= What is expected =
Every record below should be printed again exactly, with its pictures removed.

= Given records =
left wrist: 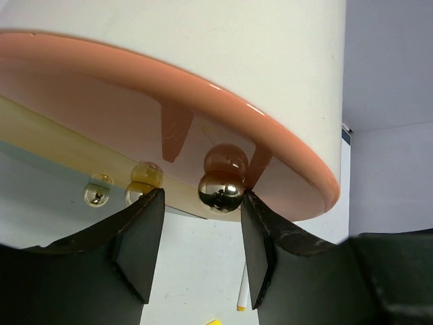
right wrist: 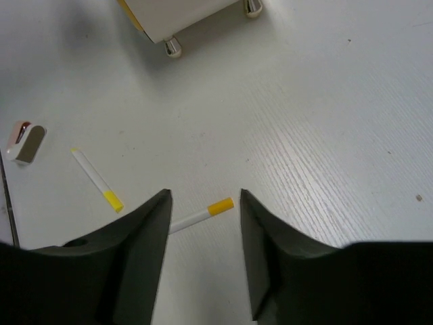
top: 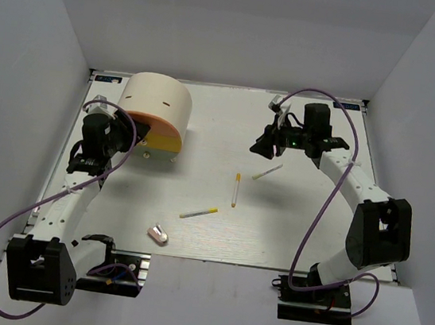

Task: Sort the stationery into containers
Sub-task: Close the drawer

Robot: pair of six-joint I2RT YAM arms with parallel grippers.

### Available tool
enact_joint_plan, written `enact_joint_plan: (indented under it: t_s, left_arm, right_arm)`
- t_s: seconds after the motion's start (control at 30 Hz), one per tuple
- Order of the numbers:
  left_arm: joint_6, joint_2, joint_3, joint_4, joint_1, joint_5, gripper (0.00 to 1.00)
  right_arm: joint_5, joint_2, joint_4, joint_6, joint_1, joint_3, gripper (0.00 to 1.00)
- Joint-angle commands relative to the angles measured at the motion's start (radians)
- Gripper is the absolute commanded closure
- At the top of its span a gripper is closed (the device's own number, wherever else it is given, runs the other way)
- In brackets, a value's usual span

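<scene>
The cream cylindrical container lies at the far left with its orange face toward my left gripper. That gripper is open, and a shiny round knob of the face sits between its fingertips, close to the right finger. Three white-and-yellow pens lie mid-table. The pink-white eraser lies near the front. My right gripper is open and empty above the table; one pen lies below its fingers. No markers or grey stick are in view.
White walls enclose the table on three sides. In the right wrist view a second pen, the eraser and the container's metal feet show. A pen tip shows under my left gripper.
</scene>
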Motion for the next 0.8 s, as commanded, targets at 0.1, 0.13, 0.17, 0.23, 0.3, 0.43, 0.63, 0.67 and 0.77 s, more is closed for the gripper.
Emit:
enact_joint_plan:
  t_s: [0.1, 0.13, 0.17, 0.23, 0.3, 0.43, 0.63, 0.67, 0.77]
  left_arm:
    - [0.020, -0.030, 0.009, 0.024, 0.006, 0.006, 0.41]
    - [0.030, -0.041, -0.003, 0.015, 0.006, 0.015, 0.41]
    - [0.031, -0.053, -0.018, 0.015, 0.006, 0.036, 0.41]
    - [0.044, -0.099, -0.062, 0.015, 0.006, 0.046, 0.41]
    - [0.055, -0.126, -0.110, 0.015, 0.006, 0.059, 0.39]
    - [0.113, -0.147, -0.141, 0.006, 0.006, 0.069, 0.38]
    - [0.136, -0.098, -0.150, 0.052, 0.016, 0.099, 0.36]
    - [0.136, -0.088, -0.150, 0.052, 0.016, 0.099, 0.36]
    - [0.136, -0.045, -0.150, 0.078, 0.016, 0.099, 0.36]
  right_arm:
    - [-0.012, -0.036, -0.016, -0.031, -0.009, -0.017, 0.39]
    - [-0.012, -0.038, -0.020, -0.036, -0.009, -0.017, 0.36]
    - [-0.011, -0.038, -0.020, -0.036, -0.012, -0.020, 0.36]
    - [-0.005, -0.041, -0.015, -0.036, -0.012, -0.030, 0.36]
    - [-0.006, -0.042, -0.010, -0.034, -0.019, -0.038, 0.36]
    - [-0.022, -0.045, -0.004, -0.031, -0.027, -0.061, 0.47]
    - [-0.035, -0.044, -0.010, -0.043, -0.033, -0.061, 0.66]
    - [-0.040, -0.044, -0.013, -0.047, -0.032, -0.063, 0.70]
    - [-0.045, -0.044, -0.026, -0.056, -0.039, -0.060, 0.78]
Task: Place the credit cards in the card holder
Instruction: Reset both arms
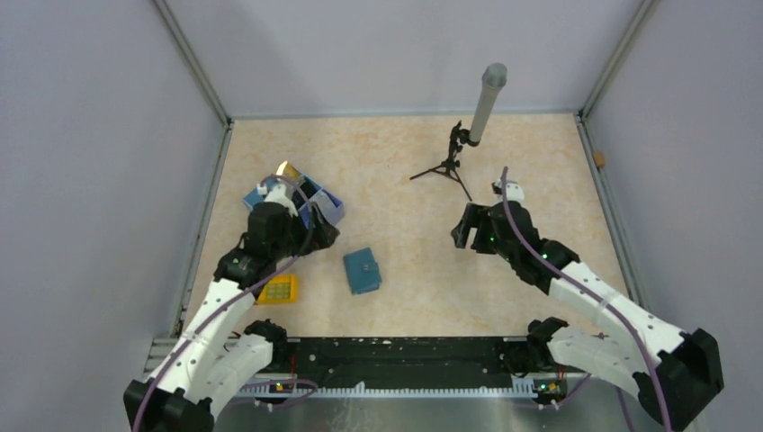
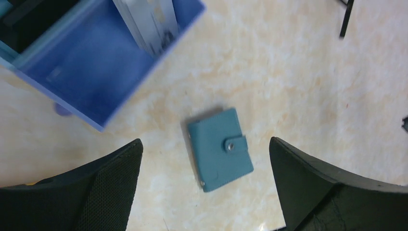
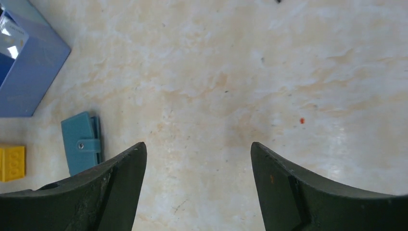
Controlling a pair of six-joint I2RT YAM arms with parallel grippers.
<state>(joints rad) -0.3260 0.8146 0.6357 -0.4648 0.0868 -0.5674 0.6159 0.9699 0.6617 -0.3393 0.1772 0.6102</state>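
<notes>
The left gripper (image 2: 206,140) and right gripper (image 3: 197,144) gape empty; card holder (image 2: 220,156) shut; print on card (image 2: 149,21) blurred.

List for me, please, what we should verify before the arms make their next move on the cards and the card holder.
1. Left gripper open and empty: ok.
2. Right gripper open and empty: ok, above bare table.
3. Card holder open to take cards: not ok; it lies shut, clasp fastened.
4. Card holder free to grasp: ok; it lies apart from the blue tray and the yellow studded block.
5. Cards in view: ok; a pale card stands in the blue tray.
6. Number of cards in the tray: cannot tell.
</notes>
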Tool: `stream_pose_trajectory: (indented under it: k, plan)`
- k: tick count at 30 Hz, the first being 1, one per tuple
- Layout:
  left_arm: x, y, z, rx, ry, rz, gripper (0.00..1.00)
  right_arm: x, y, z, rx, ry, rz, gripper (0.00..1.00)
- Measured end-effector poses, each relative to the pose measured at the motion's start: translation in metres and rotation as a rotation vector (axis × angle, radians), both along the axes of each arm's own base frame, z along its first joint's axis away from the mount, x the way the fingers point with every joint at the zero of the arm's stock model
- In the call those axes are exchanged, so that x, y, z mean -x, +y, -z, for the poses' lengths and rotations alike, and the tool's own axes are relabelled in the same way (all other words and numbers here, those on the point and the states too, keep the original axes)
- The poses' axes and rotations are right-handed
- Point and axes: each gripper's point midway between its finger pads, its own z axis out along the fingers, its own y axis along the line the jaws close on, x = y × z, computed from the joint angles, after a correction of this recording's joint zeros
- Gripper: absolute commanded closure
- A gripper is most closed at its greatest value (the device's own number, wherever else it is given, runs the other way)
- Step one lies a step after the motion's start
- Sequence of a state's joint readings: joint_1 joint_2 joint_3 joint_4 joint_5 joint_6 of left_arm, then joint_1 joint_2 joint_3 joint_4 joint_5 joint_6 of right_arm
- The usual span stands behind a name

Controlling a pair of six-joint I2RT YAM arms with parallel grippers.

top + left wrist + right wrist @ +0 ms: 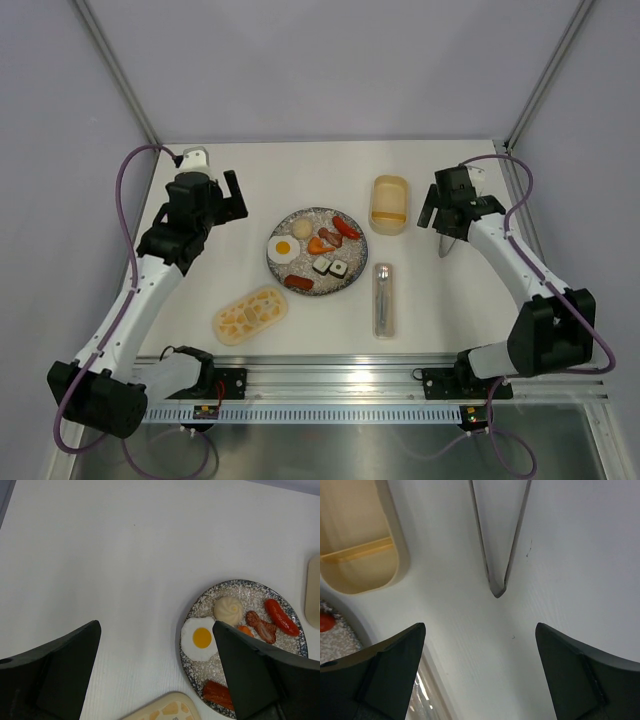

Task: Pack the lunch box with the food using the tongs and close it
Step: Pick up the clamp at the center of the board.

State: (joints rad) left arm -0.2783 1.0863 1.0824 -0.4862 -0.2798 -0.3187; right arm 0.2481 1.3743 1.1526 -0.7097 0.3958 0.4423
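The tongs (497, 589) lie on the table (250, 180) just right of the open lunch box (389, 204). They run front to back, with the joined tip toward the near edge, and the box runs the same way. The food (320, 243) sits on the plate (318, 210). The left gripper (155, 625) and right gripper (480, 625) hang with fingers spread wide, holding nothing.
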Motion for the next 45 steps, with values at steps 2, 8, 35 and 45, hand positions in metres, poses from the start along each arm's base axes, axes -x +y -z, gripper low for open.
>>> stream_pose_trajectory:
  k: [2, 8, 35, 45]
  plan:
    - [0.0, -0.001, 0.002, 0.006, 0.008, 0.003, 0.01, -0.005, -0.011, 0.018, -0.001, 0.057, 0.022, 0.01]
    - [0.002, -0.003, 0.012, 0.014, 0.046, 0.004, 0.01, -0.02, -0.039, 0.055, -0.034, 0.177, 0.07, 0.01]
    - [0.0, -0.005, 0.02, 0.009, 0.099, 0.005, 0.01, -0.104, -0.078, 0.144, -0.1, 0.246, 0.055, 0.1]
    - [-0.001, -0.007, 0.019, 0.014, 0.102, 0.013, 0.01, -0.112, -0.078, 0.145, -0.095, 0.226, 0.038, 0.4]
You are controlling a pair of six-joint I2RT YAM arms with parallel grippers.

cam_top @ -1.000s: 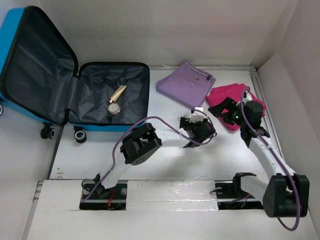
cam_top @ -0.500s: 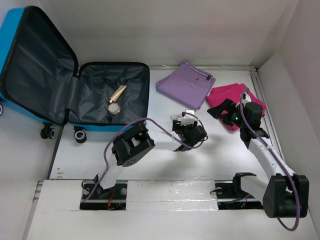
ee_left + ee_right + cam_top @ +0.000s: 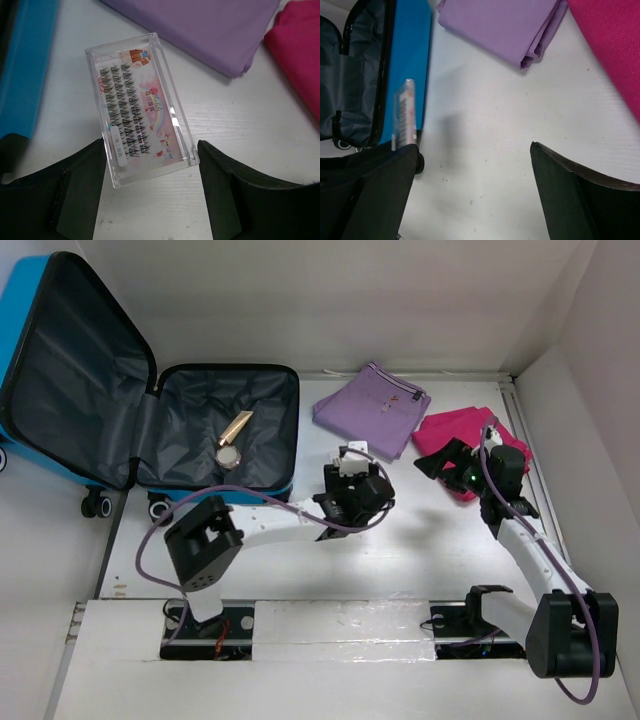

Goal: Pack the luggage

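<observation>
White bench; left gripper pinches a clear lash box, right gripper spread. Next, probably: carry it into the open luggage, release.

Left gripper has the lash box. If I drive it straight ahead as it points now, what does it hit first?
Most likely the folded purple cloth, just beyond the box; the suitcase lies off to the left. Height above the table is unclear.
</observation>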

= Output of the exercise =
left wrist: 
right wrist: 
top: 

Task: Sort the stationery into containers
Sub-task: Close the drawer

Robot: pair of six-joint I2RT YAM arms with parallel grippers.

### Available tool
enact_joint_plan, written `enact_joint_plan: (indented under it: t_s, left_arm, right_arm)`
- t_s: seconds after the motion's start (control at 30 Hz), one per tuple
- Order of the numbers:
  left_arm: joint_6, joint_2, joint_3, joint_4, joint_1, joint_5, gripper (0.00 to 1.00)
  right_arm: joint_5, joint_2, joint_4, joint_6, joint_1, joint_3, gripper (0.00 to 1.00)
- Joint-angle commands relative to the angles measured at the motion's start (radians)
- Gripper is the absolute commanded closure
- At the top of its span a gripper is closed (the device's own number, wherever else it is given, runs the other way)
- In brackets, a value's usual span

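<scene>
The cream cylindrical container lies at the far left with its orange face toward my left gripper. That gripper is open, and a shiny round knob of the face sits between its fingertips, close to the right finger. Three white-and-yellow pens lie mid-table. The pink-white eraser lies near the front. My right gripper is open and empty above the table; one pen lies below its fingers. No markers or grey stick are in view.
White walls enclose the table on three sides. In the right wrist view a second pen, the eraser and the container's metal feet show. A pen tip shows under my left gripper.
</scene>
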Motion for the next 0.8 s, as commanded, targets at 0.1, 0.13, 0.17, 0.23, 0.3, 0.43, 0.63, 0.67 and 0.77 s, more is closed for the gripper.
Emit:
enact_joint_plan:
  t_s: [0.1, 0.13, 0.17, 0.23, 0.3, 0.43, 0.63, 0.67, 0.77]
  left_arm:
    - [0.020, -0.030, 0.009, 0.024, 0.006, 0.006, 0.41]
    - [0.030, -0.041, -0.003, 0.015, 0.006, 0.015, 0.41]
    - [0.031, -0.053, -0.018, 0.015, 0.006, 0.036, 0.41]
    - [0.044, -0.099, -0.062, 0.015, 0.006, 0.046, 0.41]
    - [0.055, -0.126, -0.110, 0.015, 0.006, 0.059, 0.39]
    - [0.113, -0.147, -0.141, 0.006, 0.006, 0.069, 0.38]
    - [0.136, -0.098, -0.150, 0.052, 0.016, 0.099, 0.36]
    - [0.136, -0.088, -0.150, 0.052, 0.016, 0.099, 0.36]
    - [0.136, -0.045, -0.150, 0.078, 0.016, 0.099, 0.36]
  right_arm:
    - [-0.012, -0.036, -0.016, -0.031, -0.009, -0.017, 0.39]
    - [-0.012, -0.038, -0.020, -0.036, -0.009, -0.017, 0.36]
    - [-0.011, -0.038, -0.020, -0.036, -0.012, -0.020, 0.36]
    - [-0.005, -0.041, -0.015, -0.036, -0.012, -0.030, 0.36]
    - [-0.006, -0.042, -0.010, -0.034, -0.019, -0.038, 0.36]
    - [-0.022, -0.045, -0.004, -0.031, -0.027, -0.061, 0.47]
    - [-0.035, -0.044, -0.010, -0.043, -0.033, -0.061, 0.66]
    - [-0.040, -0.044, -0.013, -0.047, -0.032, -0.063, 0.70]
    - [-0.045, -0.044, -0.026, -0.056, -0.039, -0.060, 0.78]
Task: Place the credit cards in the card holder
Instruction: Reset both arms
Controlling a pair of six-joint I2RT YAM arms with parallel grippers.
<state>(joints rad) -0.3260 0.8146 0.6357 -0.4648 0.0868 -0.5674 0.6159 0.9699 0.6617 -0.3393 0.1772 0.6102</state>
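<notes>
The left gripper (image 2: 206,140) and right gripper (image 3: 197,144) gape empty; card holder (image 2: 220,156) shut; print on card (image 2: 149,21) blurred.

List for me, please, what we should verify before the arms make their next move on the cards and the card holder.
1. Left gripper open and empty: ok.
2. Right gripper open and empty: ok, above bare table.
3. Card holder open to take cards: not ok; it lies shut, clasp fastened.
4. Card holder free to grasp: ok; it lies apart from the blue tray and the yellow studded block.
5. Cards in view: ok; a pale card stands in the blue tray.
6. Number of cards in the tray: cannot tell.
</notes>
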Tool: `stream_pose_trajectory: (indented under it: k, plan)`
- k: tick count at 30 Hz, the first being 1, one per tuple
- Layout:
  left_arm: x, y, z, rx, ry, rz, gripper (0.00..1.00)
  right_arm: x, y, z, rx, ry, rz, gripper (0.00..1.00)
- Measured end-effector poses, each relative to the pose measured at the motion's start: translation in metres and rotation as a rotation vector (axis × angle, radians), both along the axes of each arm's own base frame, z along its first joint's axis away from the mount, x the way the fingers point with every joint at the zero of the arm's stock model
- In the call those axes are exchanged, so that x, y, z mean -x, +y, -z, for the poses' lengths and rotations alike, and the tool's own axes are relabelled in the same way (all other words and numbers here, those on the point and the states too, keep the original axes)
- The poses' axes and rotations are right-handed
- Point and axes: each gripper's point midway between its finger pads, its own z axis out along the fingers, its own y axis along the line the jaws close on, x = y × z, computed from the joint angles, after a correction of this recording's joint zeros
- Gripper: absolute commanded closure
- A gripper is most closed at its greatest value (the device's own number, wherever else it is given, runs the other way)
- Step one lies a step after the motion's start
- Sequence of a state's joint readings: joint_1 joint_2 joint_3 joint_4 joint_5 joint_6 of left_arm, then joint_1 joint_2 joint_3 joint_4 joint_5 joint_6 of right_arm
- The usual span stands behind a name

Controlling a pair of six-joint I2RT YAM arms with parallel grippers.

top + left wrist + right wrist @ +0 ms: 

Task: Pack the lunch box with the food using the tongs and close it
Step: Pick up the clamp at the center of the board.

State: (joints rad) left arm -0.2783 1.0863 1.0824 -0.4862 -0.2798 -0.3187; right arm 0.2481 1.3743 1.1526 -0.7097 0.3958 0.4423
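The tongs (497, 589) lie on the table (250, 180) just right of the open lunch box (389, 204). They run front to back, with the joined tip toward the near edge, and the box runs the same way. The food (320, 243) sits on the plate (318, 210). The left gripper (155, 625) and right gripper (480, 625) hang with fingers spread wide, holding nothing.
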Motion for the next 45 steps, with values at steps 2, 8, 35 and 45, hand positions in metres, poses from the start along each arm's base axes, axes -x +y -z, gripper low for open.
>>> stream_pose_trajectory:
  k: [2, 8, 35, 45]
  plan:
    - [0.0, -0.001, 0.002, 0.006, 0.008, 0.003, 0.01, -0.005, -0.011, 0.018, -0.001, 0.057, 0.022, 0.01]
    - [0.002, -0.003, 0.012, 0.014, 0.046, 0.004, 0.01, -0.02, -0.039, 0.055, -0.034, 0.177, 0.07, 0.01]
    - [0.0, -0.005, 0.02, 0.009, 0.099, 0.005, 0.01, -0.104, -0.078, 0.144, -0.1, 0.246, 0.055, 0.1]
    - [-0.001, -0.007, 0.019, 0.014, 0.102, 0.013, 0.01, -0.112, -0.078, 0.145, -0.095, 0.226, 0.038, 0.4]
You are controlling a pair of six-joint I2RT YAM arms with parallel grippers.

cam_top @ -1.000s: 
cam_top @ -0.500s: 
ee_left + ee_right + cam_top @ +0.000s: 

Goal: Pack the luggage

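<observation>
White bench; left gripper pinches a clear lash box, right gripper spread. Next, probably: carry it into the open luggage, release.

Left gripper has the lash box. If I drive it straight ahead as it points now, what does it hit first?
Most likely the folded purple cloth, just beyond the box; the suitcase lies off to the left. Height above the table is unclear.
</observation>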

Now the answer is complete.